## Task
Output the entire listing below exactly as it stands.

Start of Collected material

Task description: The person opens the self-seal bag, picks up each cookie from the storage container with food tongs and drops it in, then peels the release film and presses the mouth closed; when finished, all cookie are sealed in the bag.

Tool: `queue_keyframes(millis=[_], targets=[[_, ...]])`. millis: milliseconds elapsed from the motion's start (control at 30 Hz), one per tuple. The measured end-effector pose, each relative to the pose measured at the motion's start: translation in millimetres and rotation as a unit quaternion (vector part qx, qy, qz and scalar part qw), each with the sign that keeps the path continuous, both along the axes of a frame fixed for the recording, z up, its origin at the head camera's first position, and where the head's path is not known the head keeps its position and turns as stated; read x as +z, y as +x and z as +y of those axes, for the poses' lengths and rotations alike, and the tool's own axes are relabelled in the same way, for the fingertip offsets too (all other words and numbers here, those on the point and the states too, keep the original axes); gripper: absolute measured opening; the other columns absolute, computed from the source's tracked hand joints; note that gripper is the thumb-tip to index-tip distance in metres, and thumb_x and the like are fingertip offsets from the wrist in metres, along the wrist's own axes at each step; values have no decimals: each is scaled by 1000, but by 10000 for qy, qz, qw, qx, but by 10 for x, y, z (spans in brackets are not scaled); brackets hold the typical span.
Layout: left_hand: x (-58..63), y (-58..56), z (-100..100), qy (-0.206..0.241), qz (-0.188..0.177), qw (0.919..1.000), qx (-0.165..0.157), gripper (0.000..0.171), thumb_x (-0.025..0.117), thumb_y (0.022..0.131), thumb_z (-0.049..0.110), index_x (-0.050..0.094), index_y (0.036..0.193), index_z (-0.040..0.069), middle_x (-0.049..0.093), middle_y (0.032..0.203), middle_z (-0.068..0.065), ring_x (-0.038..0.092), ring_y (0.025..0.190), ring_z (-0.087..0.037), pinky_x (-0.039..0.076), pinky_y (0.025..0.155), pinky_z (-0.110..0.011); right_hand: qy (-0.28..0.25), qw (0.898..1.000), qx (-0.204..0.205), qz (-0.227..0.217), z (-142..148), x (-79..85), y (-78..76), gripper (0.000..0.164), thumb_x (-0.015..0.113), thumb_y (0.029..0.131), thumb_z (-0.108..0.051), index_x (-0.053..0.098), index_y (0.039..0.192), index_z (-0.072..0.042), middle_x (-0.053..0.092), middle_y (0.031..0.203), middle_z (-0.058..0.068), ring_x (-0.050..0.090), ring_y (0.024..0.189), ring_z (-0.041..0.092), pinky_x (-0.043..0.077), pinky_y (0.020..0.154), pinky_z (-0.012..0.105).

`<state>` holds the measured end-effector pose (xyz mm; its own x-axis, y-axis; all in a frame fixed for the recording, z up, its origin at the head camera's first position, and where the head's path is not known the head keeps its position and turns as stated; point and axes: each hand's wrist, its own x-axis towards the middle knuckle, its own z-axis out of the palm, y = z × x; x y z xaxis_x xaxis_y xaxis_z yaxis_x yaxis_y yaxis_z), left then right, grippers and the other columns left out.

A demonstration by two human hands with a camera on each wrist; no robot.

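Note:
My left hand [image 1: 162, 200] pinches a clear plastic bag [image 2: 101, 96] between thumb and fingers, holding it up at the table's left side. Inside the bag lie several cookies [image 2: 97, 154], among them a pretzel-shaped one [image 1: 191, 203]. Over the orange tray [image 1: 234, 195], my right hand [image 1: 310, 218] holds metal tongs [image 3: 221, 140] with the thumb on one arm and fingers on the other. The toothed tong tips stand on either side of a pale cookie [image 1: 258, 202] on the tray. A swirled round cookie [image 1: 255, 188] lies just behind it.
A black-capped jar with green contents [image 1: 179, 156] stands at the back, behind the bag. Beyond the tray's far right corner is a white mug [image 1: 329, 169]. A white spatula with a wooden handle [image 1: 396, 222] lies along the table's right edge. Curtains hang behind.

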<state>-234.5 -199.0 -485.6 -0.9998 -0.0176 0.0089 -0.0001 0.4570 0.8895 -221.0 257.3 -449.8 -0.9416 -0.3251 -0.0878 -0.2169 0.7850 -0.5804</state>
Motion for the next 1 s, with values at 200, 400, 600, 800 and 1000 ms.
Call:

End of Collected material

## Exercise solution
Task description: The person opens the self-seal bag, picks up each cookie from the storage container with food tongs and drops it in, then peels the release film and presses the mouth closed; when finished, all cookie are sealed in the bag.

Tool: `queue_keyframes(millis=[_], targets=[[_, ...]])`. millis: milliseconds elapsed from the motion's start (control at 30 Hz), one per tuple. The measured end-effector pose, each relative to the pose measured at the motion's start: translation in millimetres and rotation as a unit quaternion (vector part qx, qy, qz and scalar part qw), each with the sign that keeps the path continuous, both along the axes of a frame fixed for the recording, z up, its origin at the head camera's first position, and where the head's path is not known the head keeps its position and turns as stated; read x as +z, y as +x and z as +y of those axes, for the poses' lengths and rotations alike, and the tool's own axes are relabelled in the same way, for the fingertip offsets too (all other words and numbers here, those on the point and the states too, keep the original axes); gripper: absolute measured opening; the other columns absolute, computed from the source's tracked hand joints; note that gripper is the thumb-tip to index-tip distance in metres, and thumb_x and the like are fingertip offsets from the wrist in metres, along the wrist's own axes at each step; values have no decimals: each is scaled by 1000, but by 10000 for qy, qz, qw, qx, but by 10 for x, y, z (spans in brackets are not scaled); brackets hold the typical span.
Layout: left_hand: x (-58..63), y (-58..56), z (-100..100), qy (-0.206..0.241), qz (-0.188..0.177), qw (0.919..1.000), qx (-0.165..0.157), gripper (0.000..0.171), thumb_x (-0.025..0.117), thumb_y (0.022..0.131), thumb_z (-0.049..0.110), index_x (-0.050..0.094), index_y (0.036..0.193), index_z (-0.040..0.069), middle_x (-0.049..0.093), middle_y (0.032..0.203), middle_z (-0.068..0.065), ring_x (-0.038..0.092), ring_y (0.025..0.190), ring_z (-0.087..0.037), pinky_x (-0.039..0.076), pinky_y (0.025..0.155), pinky_z (-0.110..0.011); right_hand: qy (-0.28..0.25), qw (0.898..1.000), qx (-0.204..0.205), qz (-0.227..0.217), z (-142..148), x (-79..85), y (-78..76), gripper (0.000..0.164), thumb_x (-0.015..0.113), thumb_y (0.029..0.131), thumb_z (-0.108..0.051), index_x (-0.053..0.098), index_y (0.039..0.192), index_z (-0.072..0.042), middle_x (-0.053..0.092), middle_y (0.031..0.203), middle_z (-0.058..0.068), ring_x (-0.050..0.090), ring_y (0.024..0.189), ring_z (-0.041..0.092), pinky_x (-0.043..0.077), pinky_y (0.020..0.154), pinky_z (-0.012..0.105).

`<state>` holds the measured end-effector pose (xyz mm; its own x-axis, y-axis; all in a frame fixed for the recording, z up, its origin at the head camera's first position, and where the head's path is not known the head keeps its position and turns as stated; point and axes: each hand's wrist, its own x-axis towards the middle knuckle, its own z-axis out of the palm, y = z × x; x y z xaxis_x xaxis_y xaxis_z yaxis_x yaxis_y yaxis_z), left then right, grippers and the other columns left out.

A demonstration by two human hands with a camera on each wrist; no robot.

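Note:
My left hand [image 1: 162, 200] pinches a clear plastic bag [image 2: 101, 96] between thumb and fingers, holding it up at the table's left side. Inside the bag lie several cookies [image 2: 97, 154], among them a pretzel-shaped one [image 1: 191, 203]. Over the orange tray [image 1: 234, 195], my right hand [image 1: 310, 218] holds metal tongs [image 3: 221, 140] with the thumb on one arm and fingers on the other. The toothed tong tips stand on either side of a pale cookie [image 1: 258, 202] on the tray. A swirled round cookie [image 1: 255, 188] lies just behind it.
A black-capped jar with green contents [image 1: 179, 156] stands at the back, behind the bag. Beyond the tray's far right corner is a white mug [image 1: 329, 169]. A white spatula with a wooden handle [image 1: 396, 222] lies along the table's right edge. Curtains hang behind.
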
<state>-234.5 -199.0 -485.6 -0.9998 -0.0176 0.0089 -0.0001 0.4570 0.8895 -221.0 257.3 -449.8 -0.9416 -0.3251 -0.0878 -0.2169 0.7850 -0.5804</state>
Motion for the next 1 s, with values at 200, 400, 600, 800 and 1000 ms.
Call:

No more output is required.